Repeat only the lines running from the beginning of the material through the line that contains "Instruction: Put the".

Available data START

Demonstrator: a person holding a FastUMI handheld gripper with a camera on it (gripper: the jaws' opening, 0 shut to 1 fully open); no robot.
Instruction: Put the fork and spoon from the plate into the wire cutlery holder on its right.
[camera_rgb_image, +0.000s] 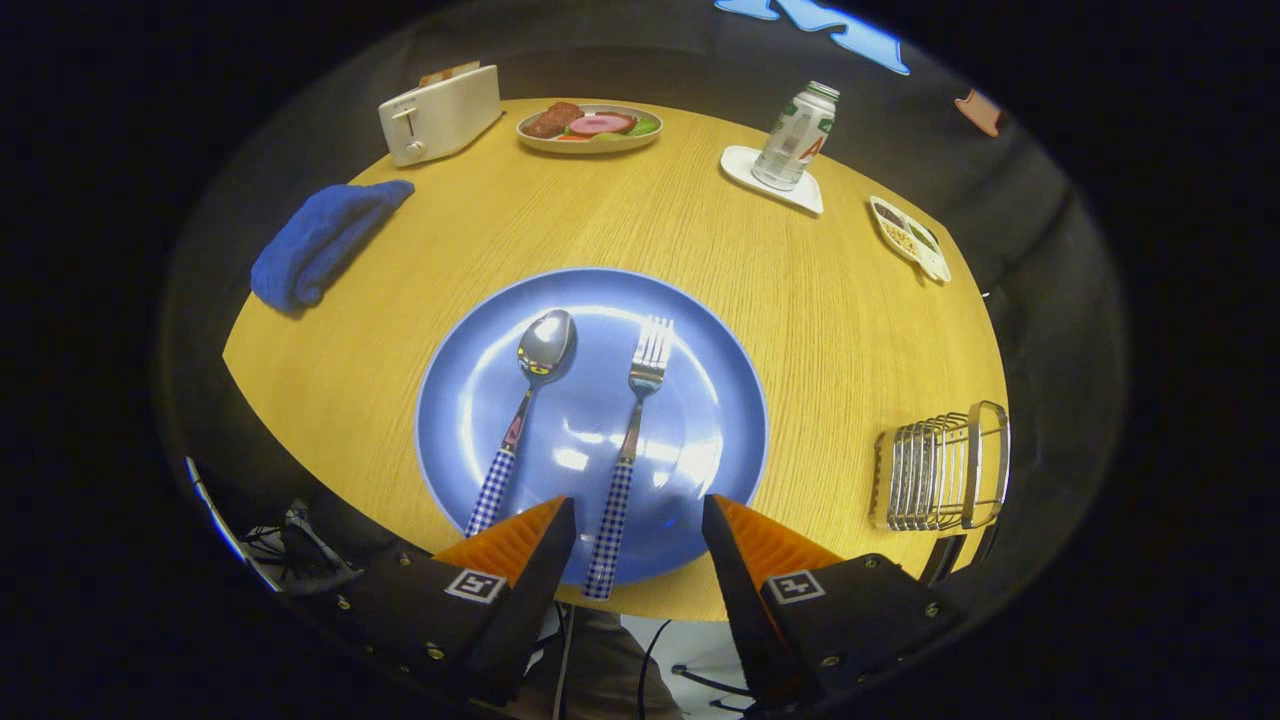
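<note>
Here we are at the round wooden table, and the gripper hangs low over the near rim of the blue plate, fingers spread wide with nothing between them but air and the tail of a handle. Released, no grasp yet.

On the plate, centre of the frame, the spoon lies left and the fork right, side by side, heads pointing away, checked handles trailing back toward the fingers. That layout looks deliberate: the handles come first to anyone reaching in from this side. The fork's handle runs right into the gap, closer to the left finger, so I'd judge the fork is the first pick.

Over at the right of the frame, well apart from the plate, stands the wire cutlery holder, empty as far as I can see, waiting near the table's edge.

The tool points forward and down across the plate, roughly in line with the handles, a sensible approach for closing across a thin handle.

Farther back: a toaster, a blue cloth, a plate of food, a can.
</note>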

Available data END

| Your response |
Demonstrator: a person holding a FastUMI handheld gripper with a camera on it (gripper: the jaws' opening, 0 shut to 1 fully open); no robot.
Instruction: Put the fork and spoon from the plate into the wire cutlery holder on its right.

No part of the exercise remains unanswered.